> **WHAT IS REQUIRED**
Look through the material beneath and copy each line with the word "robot".

> **DATA IN THIS EXERCISE**
§

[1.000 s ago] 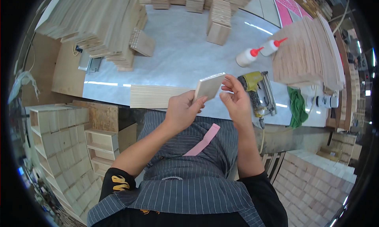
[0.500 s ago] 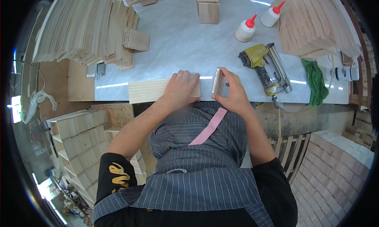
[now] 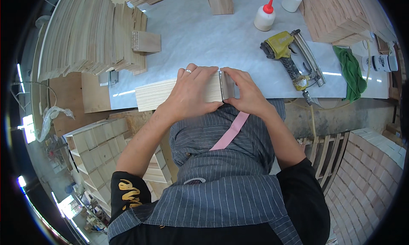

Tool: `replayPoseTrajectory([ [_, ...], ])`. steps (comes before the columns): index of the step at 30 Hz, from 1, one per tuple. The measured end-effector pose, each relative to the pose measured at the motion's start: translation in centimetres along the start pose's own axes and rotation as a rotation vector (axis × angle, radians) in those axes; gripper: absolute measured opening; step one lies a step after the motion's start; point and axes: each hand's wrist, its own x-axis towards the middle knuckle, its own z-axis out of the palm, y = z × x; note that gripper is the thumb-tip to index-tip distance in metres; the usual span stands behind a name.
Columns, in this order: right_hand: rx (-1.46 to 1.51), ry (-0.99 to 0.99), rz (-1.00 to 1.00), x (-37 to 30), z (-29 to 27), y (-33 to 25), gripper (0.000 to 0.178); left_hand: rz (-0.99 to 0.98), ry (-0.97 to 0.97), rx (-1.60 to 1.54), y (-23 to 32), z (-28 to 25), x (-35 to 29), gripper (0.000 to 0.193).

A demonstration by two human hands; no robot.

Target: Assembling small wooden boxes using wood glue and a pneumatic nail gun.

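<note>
A long pale wooden board (image 3: 155, 93) lies along the table's near edge. My left hand (image 3: 189, 91) grips its right part, fingers over the far edge and thumb on the near side. Between the fingers and thumb of my right hand (image 3: 250, 91) is a small wooden panel (image 3: 228, 85), stood on edge. It meets the board's right end, and a shiny line runs along its top edge. The tips of both hands come close together at this joint. My left hand hides much of the board's right part.
To the right lies a yellow nail gun (image 3: 281, 47) with a hose, beside a green cloth (image 3: 351, 72). Two white bottles, the nearer bottle (image 3: 265, 19) red-tipped, stand behind it. Stacked wooden panels (image 3: 85, 36) rise at the left, with another stack (image 3: 336, 17) at the far right.
My right hand has brought the small panel left, from a gap beside the board to against its right end. My left hand has shifted toward that end. The whole view has moved slightly.
</note>
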Motion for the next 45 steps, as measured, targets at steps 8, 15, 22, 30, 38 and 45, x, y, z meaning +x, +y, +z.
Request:
replayPoseTrajectory([
  [8,0.020,0.014,-0.024,-0.1,0.4,0.0,0.087,-0.021,-0.066,0.003,0.2,0.8,0.4,0.089],
  [15,0.141,0.028,-0.037,-0.3,1.1,0.7,0.088,-0.036,-0.043,0.013,0.1,1.3,0.2,0.085],
  [22,0.201,0.023,0.008,-0.2,1.0,0.8,0.085,-0.026,-0.003,0.009,0.2,1.7,0.6,0.081],
  [30,0.271,0.054,-0.041,-0.4,1.4,1.8,0.086,0.010,0.014,0.023,-0.2,2.1,0.8,0.081],
  [38,0.250,0.051,-0.044,-0.4,1.6,1.9,0.085,-0.003,0.000,0.016,0.0,1.9,0.7,0.080],
  [45,0.231,0.058,-0.051,-0.3,1.7,2.0,0.086,-0.017,-0.015,0.013,0.1,1.8,0.8,0.080],
])
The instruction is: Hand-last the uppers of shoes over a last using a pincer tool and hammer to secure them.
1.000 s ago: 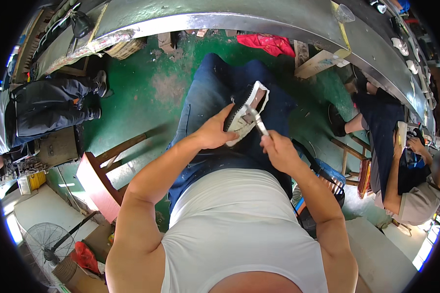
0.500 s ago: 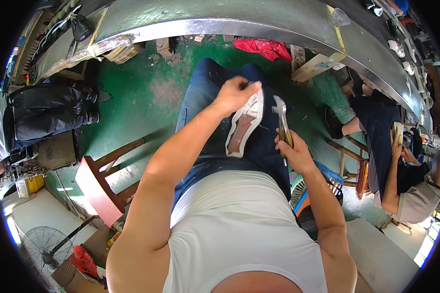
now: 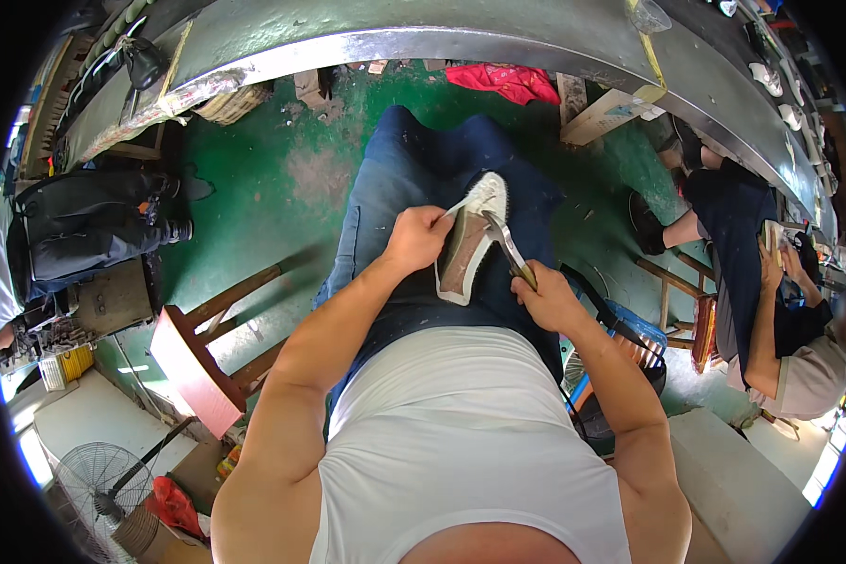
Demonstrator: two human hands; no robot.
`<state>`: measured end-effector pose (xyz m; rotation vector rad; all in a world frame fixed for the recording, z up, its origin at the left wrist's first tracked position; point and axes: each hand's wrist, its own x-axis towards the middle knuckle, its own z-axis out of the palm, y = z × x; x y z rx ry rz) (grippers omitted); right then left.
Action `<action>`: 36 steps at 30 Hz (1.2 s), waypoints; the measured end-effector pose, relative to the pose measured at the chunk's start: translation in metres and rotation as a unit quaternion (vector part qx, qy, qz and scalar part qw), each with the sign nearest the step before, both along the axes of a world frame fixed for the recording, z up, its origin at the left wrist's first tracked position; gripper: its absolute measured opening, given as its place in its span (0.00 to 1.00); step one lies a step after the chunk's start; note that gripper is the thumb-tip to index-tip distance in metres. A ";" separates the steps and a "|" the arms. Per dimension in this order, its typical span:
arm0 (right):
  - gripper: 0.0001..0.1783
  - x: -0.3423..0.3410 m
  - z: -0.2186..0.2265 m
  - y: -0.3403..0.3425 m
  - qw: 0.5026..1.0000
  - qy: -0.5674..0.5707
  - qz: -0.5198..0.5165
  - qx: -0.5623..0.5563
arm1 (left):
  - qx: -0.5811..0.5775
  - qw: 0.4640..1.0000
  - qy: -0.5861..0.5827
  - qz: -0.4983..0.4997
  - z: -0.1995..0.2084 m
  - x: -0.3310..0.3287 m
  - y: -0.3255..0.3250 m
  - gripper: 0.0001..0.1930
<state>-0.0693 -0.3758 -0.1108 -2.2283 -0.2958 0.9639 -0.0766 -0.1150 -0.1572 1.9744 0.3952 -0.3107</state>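
Head view: white shoe (image 3: 464, 259) lies sole up on the person's lap (image 3: 355, 258), between the thighs, toe pointing to the knee edge, heel to the waist edge. Brown bottom showing, white rim around it. Left hand (image 3: 415, 240) is at the shoe's left side, fingers pinched narrow on a thin white strip (image 3: 457, 209) that runs to the rim near the toe; can't tell if strip and upper are one piece. Right hand (image 3: 547, 301) is off the shoe's right side, fingers wrapped around the handle of a metal hand tool (image 3: 509, 246), tilted, its head against the rim just behind the toe. Around it: bench (image 3: 395, 36) runs across beyond the knees; clear cup (image 3: 649, 15) by its near edge, right of middle, black shoe (image 3: 143, 64) toward its left end, pale shoe (image 3: 766, 79) toward its right end. Red cloth (image 3: 504, 83) on green floor (image 3: 258, 202) under the near edge. At right, a co-worker (image 3: 799, 371) holds another pale shoe (image 3: 772, 241).
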 end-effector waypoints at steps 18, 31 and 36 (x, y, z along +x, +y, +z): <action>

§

> **TASK SOLUTION**
A demonstration by two human hands; no robot.
Demonstrator: two human hands; no robot.

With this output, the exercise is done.